Investigators spent several hours last Thursday searching the property with a cadaver dog and also visited a Wagers family plot near Trafalgar.
Spierer disappeared after a night of drinking in downtown Bloomington off the IU campus. No actual evidence of her disappearance has ever been discovered.
Throughout the course of the investigation, federal agents, local police and private investigators hired by the Spierer family have tracked down several leads, but have yet to discover what has happened to Spierer.
Wagers has a criminal history dating back to 1999, when he was arrested for exposing himself in several central Indiana communities.
His criminal record includes charges of intimidation, harassment and violation of a protective order, there was a single minor misdemeanor charge of battery causing injury which was eventually dropped.

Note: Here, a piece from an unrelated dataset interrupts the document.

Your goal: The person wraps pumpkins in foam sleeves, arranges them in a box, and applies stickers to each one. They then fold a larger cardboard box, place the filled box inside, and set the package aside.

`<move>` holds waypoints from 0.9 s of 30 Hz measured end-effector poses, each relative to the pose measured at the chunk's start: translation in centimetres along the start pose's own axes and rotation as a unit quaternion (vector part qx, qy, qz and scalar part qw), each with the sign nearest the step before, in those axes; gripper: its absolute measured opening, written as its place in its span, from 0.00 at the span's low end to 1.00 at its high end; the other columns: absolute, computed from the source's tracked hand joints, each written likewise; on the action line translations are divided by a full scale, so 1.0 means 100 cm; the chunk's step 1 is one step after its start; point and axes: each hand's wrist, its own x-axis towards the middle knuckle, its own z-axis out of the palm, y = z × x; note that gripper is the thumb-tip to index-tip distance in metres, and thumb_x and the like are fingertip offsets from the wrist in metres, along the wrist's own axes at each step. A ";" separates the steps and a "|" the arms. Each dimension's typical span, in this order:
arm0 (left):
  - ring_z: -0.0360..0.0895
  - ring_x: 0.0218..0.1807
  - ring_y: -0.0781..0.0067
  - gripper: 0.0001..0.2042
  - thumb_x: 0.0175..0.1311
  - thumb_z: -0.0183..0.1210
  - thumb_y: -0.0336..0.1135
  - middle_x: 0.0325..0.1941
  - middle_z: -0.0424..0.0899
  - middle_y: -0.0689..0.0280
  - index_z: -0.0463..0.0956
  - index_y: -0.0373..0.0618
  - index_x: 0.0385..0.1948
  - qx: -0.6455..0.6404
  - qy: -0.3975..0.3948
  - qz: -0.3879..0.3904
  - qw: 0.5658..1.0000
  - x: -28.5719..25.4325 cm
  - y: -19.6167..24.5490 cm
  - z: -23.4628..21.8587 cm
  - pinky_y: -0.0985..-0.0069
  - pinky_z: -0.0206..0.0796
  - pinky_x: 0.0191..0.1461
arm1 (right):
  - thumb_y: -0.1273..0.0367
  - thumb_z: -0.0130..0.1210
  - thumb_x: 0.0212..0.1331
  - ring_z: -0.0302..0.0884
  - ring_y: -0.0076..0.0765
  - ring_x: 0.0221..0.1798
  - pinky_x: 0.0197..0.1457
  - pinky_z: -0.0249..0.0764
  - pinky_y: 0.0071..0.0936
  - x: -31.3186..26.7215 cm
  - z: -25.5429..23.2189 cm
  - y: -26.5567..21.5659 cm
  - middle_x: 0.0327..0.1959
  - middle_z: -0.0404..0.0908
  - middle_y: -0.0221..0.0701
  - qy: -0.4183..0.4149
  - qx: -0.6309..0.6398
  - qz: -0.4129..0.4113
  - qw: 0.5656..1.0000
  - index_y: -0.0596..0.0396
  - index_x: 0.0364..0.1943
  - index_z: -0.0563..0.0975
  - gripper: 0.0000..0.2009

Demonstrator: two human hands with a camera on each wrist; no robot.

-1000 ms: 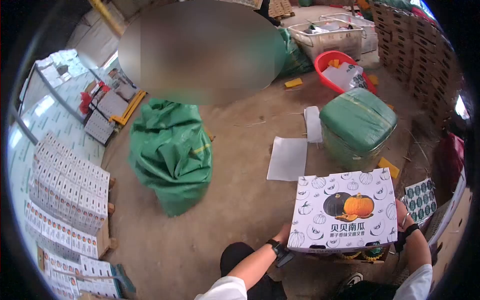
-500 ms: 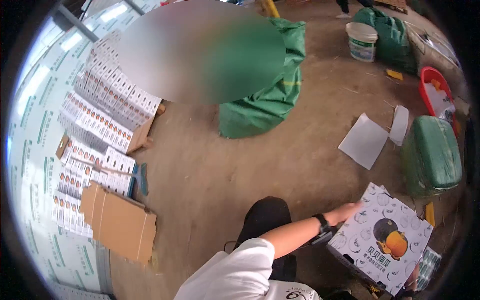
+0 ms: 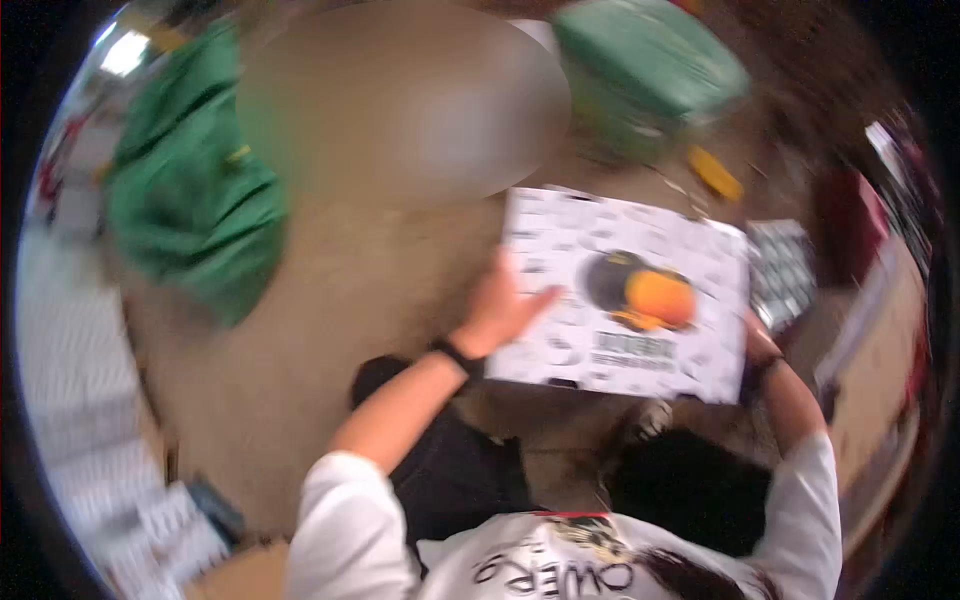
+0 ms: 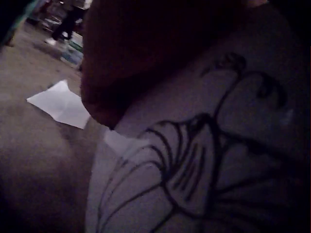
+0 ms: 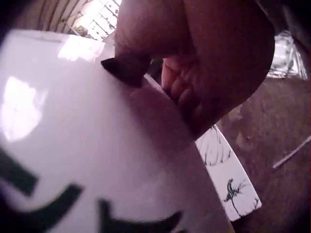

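Note:
A white cardboard carton [image 3: 560,340], printed with a dark and an orange pumpkin, is held in front of the body between both hands. My left hand [image 3: 500,308] grips its left edge, the thumb lying over the lid. At the right edge my right hand [image 3: 759,340] holds it, mostly hidden behind the side in the head view. From the right wrist, the thumb presses the lid [image 5: 87,121] near a dark slot while the fingers curl at the side. The left wrist view is dark, with a line-drawn pumpkin on the carton [image 4: 194,170] close up.
A wrapped green bundle [image 3: 655,65] stands beyond the carton, a large green sack [image 3: 200,200] to the left. Near the right side lie a yellow piece [image 3: 715,173] and a patterned sheet [image 3: 782,268]. White paper [image 4: 63,107] lies on the floor. Stacked white boxes [image 3: 85,370] line the left.
The head view has swung left, then back right and down. The carton stays in both hands and now sits nearer the middle of the view; the left thumb now shows over its lid.

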 end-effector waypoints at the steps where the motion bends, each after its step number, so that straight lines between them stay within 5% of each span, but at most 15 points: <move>1: 0.79 0.37 0.48 0.32 0.51 0.64 0.54 0.36 0.80 0.49 0.60 0.36 0.46 -0.025 -0.001 0.009 1.000 -0.005 0.001 0.006 0.60 0.71 0.38 | 0.71 0.48 0.62 0.79 0.35 0.43 0.46 0.77 0.33 0.001 0.002 0.005 0.44 0.79 0.35 0.003 0.025 0.009 1.000 0.65 0.47 0.73 0.13; 4: 0.76 0.48 0.48 0.38 0.53 0.64 0.42 0.48 0.76 0.46 0.52 0.31 0.59 -0.008 -0.002 0.029 1.000 -0.011 -0.007 0.020 0.62 0.69 0.48 | 0.70 0.49 0.62 0.80 0.32 0.41 0.45 0.78 0.31 -0.020 0.020 -0.010 0.44 0.79 0.35 0.020 -0.029 -0.020 0.999 0.64 0.46 0.74 0.12; 9: 0.72 0.54 0.51 0.37 0.56 0.61 0.41 0.53 0.72 0.45 0.49 0.29 0.60 -0.019 -0.003 0.011 1.000 -0.012 -0.019 0.028 0.64 0.64 0.56 | 0.62 0.47 0.65 0.80 0.32 0.41 0.46 0.78 0.30 -0.040 0.027 0.001 0.45 0.79 0.35 0.083 -0.076 0.020 0.993 0.60 0.48 0.75 0.16; 11: 0.72 0.54 0.52 0.37 0.57 0.61 0.41 0.53 0.72 0.45 0.49 0.29 0.60 -0.047 -0.020 -0.014 0.999 -0.015 -0.019 0.027 0.64 0.63 0.56 | 0.52 0.41 0.66 0.79 0.32 0.46 0.50 0.76 0.33 -0.049 0.014 0.021 0.49 0.78 0.34 0.045 -0.019 0.165 0.985 0.56 0.52 0.74 0.24; 12: 0.71 0.56 0.53 0.37 0.57 0.60 0.40 0.55 0.71 0.46 0.48 0.29 0.61 -0.047 -0.029 -0.012 0.998 -0.014 -0.018 0.027 0.65 0.62 0.57 | 0.44 0.35 0.64 0.77 0.33 0.51 0.54 0.73 0.36 -0.074 0.051 0.005 0.53 0.76 0.33 -0.009 0.046 0.157 0.986 0.53 0.57 0.70 0.30; 13: 0.70 0.57 0.55 0.37 0.58 0.60 0.39 0.57 0.69 0.46 0.47 0.29 0.61 -0.042 -0.036 -0.007 0.998 -0.013 -0.018 0.024 0.66 0.61 0.59 | 0.44 0.35 0.64 0.77 0.33 0.51 0.54 0.73 0.36 -0.079 0.059 0.009 0.53 0.76 0.33 -0.007 0.055 0.153 0.987 0.53 0.57 0.70 0.30; 15: 0.68 0.59 0.57 0.38 0.57 0.60 0.38 0.59 0.67 0.48 0.45 0.29 0.61 -0.025 -0.083 -0.004 0.996 -0.006 -0.019 0.021 0.67 0.60 0.60 | 0.44 0.37 0.64 0.74 0.33 0.55 0.58 0.70 0.36 -0.099 0.069 0.037 0.56 0.74 0.34 0.002 0.194 0.002 0.981 0.53 0.60 0.65 0.31; 16: 0.65 0.60 0.59 0.39 0.57 0.61 0.38 0.61 0.65 0.49 0.43 0.29 0.62 -0.014 -0.111 -0.007 0.994 -0.006 -0.022 0.019 0.68 0.59 0.61 | 0.45 0.37 0.64 0.74 0.34 0.55 0.60 0.69 0.36 -0.107 0.069 0.038 0.55 0.75 0.35 -0.042 0.243 0.007 0.969 0.55 0.61 0.63 0.32; 19: 0.59 0.64 0.65 0.39 0.60 0.57 0.30 0.66 0.58 0.56 0.35 0.36 0.65 -0.239 -0.282 -0.183 0.911 0.007 0.008 -0.006 0.70 0.53 0.66 | 0.49 0.46 0.61 0.78 0.35 0.49 0.56 0.73 0.33 -0.110 0.066 0.052 0.50 0.77 0.38 -0.004 0.157 -0.072 0.985 0.61 0.56 0.67 0.29; 20: 0.57 0.65 0.66 0.38 0.60 0.55 0.26 0.67 0.56 0.57 0.37 0.40 0.66 -0.310 -0.259 -0.228 0.886 0.006 0.020 -0.006 0.69 0.49 0.68 | 0.53 0.51 0.60 0.79 0.34 0.47 0.52 0.75 0.31 -0.108 0.063 0.052 0.48 0.78 0.37 -0.014 0.164 -0.070 0.984 0.61 0.54 0.69 0.27; 25: 0.52 0.68 0.63 0.37 0.59 0.56 0.27 0.68 0.53 0.56 0.40 0.38 0.67 -0.347 -0.197 -0.166 0.902 -0.006 0.013 0.012 0.69 0.42 0.70 | 0.58 0.53 0.57 0.78 0.35 0.48 0.53 0.74 0.33 -0.108 0.044 0.067 0.47 0.78 0.35 -0.053 0.153 -0.044 0.986 0.60 0.53 0.69 0.24; 27: 0.47 0.71 0.60 0.40 0.57 0.58 0.30 0.70 0.49 0.53 0.38 0.35 0.67 -0.073 -0.134 -0.039 0.988 -0.002 0.007 0.012 0.68 0.38 0.72 | 0.55 0.53 0.57 0.74 0.36 0.53 0.54 0.71 0.43 -0.109 0.038 0.083 0.52 0.74 0.33 -0.090 0.156 -0.008 0.984 0.52 0.56 0.67 0.26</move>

Wagers was not in jail in the spring of 2011, when Spierer failed to return home from a friend's Bloomington townhouse, but his criminal history does not include charges associated with violence or weapons as might be expected of a prime suspect in the young woman's disappearance.
Last summer, investigators arrested Wagers as he was charged with exposing himself in several Johnson County communities.
In mid-August, IMPD detectives allege Wagers was captured on surveillance video exposing himself in a Goodwill store on Indianapolis' south side.
Wager's attorney Chris Eskew says his client has no knowledge regarding Spierer's disappearance.
Police say DNA evidence is valuable evidence if and when evidence or a body is recovered.